The doctor recommended that I take a long holiday.  What did he mean by a long holiday?  Six months, he suggested.  Needless to say, being an obsessive-compulsive, I applied for a year off.  To my astonishment, the Judicial and Legal Services Commission granted it.  On reflection, they must really have been glad to see my back.  So, we packed up the dogs and possessions, gave up the house in Antigua, and flew back to Anguilla to enjoy a year’s unpaid leave.
After six months resting, gardening, reacquainting myself with family and friends, I was thoroughly enjoying myself.  You can imagine what I did next.  I compulsively wrote to the acting Chief Justice, Adrian Saunders, submitting my resignation.  I realised I had had enough.  There was no way I was going back to that heavy burden of obsessively trying cases and worrying about the state of injustice in Antigua and Barbuda.

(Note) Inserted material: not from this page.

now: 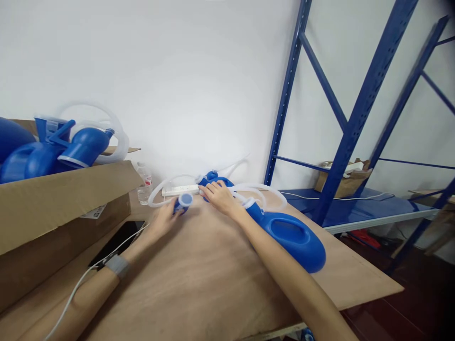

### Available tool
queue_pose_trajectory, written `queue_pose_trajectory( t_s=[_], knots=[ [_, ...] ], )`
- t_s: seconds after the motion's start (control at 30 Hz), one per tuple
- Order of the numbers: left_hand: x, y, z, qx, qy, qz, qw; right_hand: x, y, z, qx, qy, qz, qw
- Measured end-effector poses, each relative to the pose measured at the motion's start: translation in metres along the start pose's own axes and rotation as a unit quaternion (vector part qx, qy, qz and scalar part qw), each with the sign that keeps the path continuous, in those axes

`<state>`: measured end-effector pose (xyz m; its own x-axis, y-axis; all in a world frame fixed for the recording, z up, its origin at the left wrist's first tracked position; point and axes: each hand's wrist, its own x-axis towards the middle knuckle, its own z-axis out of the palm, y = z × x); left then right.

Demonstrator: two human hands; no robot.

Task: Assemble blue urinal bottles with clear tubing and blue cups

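Note:
My left hand (164, 220) is closed around a short blue cylindrical piece (184, 202) with a pale end facing me, held just over the table. Farther back, my right hand (219, 198) has its fingers bent and close together beside a second blue container (224, 181), which it partly covers. What lies under those fingertips is hidden. A blue plastic urinal bottle (296, 239) with a handle opening lies on its side right of my right forearm, its white-rimmed neck towards the hand. A translucent hose (273, 192) loops behind that neck, and another hose (153, 195) curves behind my left hand.
An open cardboard box (67, 189) of blue bottles and hoses takes up the left side. By it are a black phone (117, 239), a white cable (80, 282) crossing my left forearm and a clear water bottle (145, 184). A power strip (174, 191) lies behind; blue shelving (341, 142) stands right.

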<state>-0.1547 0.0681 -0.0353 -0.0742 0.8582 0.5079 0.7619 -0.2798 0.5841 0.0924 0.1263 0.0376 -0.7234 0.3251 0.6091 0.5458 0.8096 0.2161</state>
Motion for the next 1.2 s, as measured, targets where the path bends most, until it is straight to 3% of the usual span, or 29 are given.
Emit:
queue_pose_trajectory(
  t_s=[0.1, 0.13, 0.2, 0.27, 0.37, 0.5, 0.67, 0.77, 1.0, 1.2],
  knots=[
    [-0.017, 0.013, -0.020, -0.139, 0.057, -0.055, 0.987, -0.011, -0.024, 0.006, 0.179, 0.062, 0.029, 0.981],
    [-0.023, 0.017, -0.026, -0.260, 0.085, -0.096, 0.957, -0.016, -0.031, 0.006, 0.238, 0.073, 0.042, 0.968],
    [-0.034, 0.028, -0.035, -0.468, 0.107, -0.176, 0.860, -0.026, -0.044, 0.004, 0.332, 0.078, 0.076, 0.937],
    [-0.043, 0.039, -0.043, -0.561, 0.110, -0.232, 0.787, -0.035, -0.052, 0.001, 0.392, 0.066, 0.117, 0.910],
    [-0.053, 0.053, -0.048, -0.599, 0.089, -0.256, 0.753, -0.043, -0.057, -0.003, 0.446, 0.041, 0.142, 0.883],
    [-0.061, 0.067, -0.050, -0.593, 0.056, -0.208, 0.776, -0.047, -0.059, -0.006, 0.452, 0.012, 0.128, 0.883],
    [-0.066, 0.076, -0.053, -0.552, 0.043, -0.137, 0.821, -0.047, -0.059, -0.002, 0.358, 0.019, 0.118, 0.926],
    [-0.068, 0.079, -0.054, -0.532, 0.038, -0.121, 0.837, -0.047, -0.058, 0.006, 0.320, 0.029, 0.136, 0.937],
    [-0.075, 0.078, -0.047, -0.451, 0.073, -0.078, 0.886, -0.049, -0.053, 0.010, 0.374, 0.026, 0.120, 0.919],
    [-0.077, 0.080, -0.055, -0.378, 0.065, -0.086, 0.920, -0.053, -0.049, 0.008, 0.393, -0.002, 0.105, 0.914]
  ],
)
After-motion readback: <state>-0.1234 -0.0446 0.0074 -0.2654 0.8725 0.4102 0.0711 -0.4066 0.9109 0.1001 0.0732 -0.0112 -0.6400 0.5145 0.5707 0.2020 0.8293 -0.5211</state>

It would have been nice if there had been the promised gratuity at the end of it.  It turns out you have to work for at least ten years to expect to receive anything under the Pensions Act of Anguilla.  Or so our resident pensions expert of Anguilla, Marie Horsford, explained.  I did not fight it.  There was no client to pay my fees for going to court for the gratuity I had been promised.  I compulsively and immediately forgot about pension or gratuity.
Since then, I have been obsessively enjoying myself teaching CAPE law three half-days a week in the High School in Anguilla.  I have 18 students this year.  I fill in the spare time between classes providing a free legal aid clinic three half-days a week out of the Welfare Department.
I call it practising stress-free law.
Originally written for the OECS Bar Association, as its former Secretary during the period 1989-1999, for publication in its 20th anniversary commemorative magazine.  Subsequently delivered as an after-dinner speech to the Anguilla Bar Association.